> **EXERCISE REQUIREMENTS**
In the material below, transcribe every line from the first through the line holding "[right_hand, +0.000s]", exactly, and stop after that line.

> **MATERIAL TO PROCESS**
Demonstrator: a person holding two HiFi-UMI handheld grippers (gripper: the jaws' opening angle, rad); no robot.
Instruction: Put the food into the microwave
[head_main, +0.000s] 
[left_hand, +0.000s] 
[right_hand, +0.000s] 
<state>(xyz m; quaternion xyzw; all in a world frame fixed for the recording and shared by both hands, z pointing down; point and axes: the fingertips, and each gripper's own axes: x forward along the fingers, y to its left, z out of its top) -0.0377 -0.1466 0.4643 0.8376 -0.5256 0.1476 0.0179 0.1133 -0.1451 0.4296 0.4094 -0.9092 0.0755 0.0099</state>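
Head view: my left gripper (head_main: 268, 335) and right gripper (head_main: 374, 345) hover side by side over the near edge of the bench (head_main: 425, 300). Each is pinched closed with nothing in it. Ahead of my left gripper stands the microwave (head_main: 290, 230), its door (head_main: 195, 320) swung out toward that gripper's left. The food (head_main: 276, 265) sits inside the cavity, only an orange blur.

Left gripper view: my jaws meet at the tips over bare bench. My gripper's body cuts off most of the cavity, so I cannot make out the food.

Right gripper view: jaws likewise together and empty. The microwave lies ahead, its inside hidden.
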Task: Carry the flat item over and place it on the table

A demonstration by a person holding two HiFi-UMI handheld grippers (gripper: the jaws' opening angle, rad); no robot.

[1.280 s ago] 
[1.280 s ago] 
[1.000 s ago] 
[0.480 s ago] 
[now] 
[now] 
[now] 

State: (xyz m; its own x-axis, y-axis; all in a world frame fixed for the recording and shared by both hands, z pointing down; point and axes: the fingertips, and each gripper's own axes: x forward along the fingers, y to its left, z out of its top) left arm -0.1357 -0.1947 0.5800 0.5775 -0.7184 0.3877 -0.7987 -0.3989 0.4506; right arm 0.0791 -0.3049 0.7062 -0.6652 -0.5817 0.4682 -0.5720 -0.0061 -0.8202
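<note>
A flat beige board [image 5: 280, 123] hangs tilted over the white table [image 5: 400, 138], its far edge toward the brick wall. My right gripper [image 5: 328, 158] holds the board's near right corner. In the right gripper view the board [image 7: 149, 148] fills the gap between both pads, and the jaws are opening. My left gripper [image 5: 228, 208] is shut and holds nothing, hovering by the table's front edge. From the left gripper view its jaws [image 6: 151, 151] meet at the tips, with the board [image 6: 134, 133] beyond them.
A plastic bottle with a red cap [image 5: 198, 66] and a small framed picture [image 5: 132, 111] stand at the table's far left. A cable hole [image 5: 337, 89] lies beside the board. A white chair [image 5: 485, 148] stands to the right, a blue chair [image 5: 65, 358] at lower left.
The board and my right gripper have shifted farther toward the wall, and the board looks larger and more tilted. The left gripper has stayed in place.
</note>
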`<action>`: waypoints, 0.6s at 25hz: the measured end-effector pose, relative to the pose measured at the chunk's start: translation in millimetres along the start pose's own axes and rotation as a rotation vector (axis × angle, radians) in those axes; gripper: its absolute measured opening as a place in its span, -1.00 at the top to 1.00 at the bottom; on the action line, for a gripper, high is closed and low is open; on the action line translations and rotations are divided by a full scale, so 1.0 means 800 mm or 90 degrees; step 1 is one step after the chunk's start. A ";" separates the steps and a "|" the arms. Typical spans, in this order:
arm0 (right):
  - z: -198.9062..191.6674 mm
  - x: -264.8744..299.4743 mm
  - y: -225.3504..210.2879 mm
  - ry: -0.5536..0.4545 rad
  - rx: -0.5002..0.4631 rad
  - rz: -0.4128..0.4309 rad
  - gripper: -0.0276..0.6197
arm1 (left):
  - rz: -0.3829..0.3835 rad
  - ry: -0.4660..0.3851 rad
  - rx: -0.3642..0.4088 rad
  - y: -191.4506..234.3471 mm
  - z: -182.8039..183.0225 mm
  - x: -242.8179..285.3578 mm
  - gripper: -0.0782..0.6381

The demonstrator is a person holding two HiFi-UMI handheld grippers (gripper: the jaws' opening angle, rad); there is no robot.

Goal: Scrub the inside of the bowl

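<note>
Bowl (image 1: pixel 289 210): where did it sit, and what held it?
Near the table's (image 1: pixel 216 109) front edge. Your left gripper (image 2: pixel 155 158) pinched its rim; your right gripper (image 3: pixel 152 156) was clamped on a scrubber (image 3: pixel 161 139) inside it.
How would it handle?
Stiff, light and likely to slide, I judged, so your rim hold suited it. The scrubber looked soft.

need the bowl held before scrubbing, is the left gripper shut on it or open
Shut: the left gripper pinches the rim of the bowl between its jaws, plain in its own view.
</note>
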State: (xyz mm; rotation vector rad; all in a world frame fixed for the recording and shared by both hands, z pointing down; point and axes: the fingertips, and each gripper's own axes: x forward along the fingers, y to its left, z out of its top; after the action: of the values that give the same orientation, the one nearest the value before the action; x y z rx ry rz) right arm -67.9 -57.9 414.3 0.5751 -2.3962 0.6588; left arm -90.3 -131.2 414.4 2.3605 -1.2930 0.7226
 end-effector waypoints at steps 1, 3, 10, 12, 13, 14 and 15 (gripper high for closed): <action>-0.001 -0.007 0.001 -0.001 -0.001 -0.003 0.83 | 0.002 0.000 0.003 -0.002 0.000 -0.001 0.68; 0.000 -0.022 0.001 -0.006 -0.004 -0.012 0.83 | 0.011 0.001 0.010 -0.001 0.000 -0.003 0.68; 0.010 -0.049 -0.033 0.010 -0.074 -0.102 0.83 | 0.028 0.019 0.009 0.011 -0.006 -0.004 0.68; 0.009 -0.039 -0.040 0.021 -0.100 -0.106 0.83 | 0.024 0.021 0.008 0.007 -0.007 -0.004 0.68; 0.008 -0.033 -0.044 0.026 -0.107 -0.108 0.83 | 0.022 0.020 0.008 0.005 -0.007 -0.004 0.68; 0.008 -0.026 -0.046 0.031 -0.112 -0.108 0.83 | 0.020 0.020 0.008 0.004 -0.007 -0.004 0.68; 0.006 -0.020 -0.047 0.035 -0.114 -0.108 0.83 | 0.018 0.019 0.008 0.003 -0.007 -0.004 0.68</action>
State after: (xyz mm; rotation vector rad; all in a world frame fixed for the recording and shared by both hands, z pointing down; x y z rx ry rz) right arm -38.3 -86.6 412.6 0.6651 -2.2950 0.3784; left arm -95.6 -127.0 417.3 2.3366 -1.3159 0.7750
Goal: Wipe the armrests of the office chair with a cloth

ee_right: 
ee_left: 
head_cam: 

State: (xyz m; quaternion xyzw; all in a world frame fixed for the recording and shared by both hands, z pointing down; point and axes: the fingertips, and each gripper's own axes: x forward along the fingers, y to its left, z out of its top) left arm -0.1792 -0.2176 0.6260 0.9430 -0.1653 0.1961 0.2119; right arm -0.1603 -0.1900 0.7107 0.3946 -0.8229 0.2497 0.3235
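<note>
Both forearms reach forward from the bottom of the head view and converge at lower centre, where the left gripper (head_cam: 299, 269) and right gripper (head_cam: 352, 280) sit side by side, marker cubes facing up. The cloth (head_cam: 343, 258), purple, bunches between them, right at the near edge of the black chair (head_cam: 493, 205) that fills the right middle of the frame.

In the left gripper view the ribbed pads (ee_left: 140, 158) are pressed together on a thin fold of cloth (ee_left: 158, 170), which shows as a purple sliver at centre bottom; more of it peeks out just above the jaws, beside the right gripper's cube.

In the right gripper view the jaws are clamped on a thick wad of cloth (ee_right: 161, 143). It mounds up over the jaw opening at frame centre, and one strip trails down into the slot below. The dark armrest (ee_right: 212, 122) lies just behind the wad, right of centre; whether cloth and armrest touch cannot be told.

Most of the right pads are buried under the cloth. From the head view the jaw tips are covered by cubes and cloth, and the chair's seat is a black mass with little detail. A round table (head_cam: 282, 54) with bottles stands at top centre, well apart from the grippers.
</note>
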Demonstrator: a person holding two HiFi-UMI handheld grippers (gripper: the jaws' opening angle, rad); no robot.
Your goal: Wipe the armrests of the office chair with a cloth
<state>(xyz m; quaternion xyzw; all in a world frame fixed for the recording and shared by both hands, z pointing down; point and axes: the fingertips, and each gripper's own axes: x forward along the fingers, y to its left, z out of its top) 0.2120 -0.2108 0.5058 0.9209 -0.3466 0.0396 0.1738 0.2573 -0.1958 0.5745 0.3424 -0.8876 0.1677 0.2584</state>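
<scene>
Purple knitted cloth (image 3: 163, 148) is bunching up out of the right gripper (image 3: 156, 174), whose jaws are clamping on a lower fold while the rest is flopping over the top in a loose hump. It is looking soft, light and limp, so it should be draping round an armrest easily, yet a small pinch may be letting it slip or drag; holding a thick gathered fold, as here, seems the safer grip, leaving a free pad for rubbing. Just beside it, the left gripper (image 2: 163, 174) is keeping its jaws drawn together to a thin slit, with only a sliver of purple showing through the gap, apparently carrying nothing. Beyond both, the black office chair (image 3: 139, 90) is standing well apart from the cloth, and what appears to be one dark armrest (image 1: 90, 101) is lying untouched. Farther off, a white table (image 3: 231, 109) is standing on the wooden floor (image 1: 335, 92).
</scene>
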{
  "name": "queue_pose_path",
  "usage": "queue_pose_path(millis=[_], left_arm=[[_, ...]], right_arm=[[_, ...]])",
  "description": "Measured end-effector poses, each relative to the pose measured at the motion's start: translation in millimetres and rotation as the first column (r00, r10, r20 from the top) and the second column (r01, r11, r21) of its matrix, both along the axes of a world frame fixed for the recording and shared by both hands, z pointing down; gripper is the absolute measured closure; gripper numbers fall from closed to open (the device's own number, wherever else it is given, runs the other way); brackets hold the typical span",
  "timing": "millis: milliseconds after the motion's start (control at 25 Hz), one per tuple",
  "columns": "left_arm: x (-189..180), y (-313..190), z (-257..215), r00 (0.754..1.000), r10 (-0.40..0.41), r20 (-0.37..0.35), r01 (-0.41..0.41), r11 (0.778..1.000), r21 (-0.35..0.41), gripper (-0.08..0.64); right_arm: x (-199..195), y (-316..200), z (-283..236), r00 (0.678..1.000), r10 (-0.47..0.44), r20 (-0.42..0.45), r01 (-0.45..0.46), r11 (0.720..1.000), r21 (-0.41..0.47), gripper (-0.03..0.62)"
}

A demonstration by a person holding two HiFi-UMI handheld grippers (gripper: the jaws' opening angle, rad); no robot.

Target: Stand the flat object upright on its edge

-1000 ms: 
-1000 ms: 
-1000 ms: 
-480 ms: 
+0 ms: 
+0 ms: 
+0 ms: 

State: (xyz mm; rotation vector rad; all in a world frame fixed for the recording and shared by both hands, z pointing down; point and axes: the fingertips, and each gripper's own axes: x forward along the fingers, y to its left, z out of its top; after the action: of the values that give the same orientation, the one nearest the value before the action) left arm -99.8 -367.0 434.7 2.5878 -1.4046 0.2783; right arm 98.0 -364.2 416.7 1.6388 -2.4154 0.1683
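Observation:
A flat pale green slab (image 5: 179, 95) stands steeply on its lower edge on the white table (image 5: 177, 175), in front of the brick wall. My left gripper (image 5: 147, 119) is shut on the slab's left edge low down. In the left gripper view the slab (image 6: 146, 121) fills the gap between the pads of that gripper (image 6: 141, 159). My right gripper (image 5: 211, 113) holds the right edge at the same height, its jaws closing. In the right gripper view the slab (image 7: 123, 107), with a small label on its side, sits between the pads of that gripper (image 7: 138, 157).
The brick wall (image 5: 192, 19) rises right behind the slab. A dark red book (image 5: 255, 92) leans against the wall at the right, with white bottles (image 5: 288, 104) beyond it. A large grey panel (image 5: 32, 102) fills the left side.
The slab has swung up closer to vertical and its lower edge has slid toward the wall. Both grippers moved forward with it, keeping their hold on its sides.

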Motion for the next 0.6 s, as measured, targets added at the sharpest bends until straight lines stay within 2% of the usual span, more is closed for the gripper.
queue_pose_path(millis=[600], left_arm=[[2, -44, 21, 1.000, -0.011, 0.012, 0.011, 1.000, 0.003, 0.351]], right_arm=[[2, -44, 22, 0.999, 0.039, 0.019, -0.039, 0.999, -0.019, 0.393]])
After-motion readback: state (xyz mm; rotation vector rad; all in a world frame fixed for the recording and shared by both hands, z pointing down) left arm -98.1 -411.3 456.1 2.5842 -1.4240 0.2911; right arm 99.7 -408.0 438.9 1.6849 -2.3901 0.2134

> **EXERCISE RESPONSE**
Demonstrator: a person holding two HiFi-UMI handheld grippers (gripper: the jaws' opening angle, rad); no robot.
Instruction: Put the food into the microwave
[head_main, +0.000s] 
[left_hand, +0.000s] 
[right_hand, +0.000s] 

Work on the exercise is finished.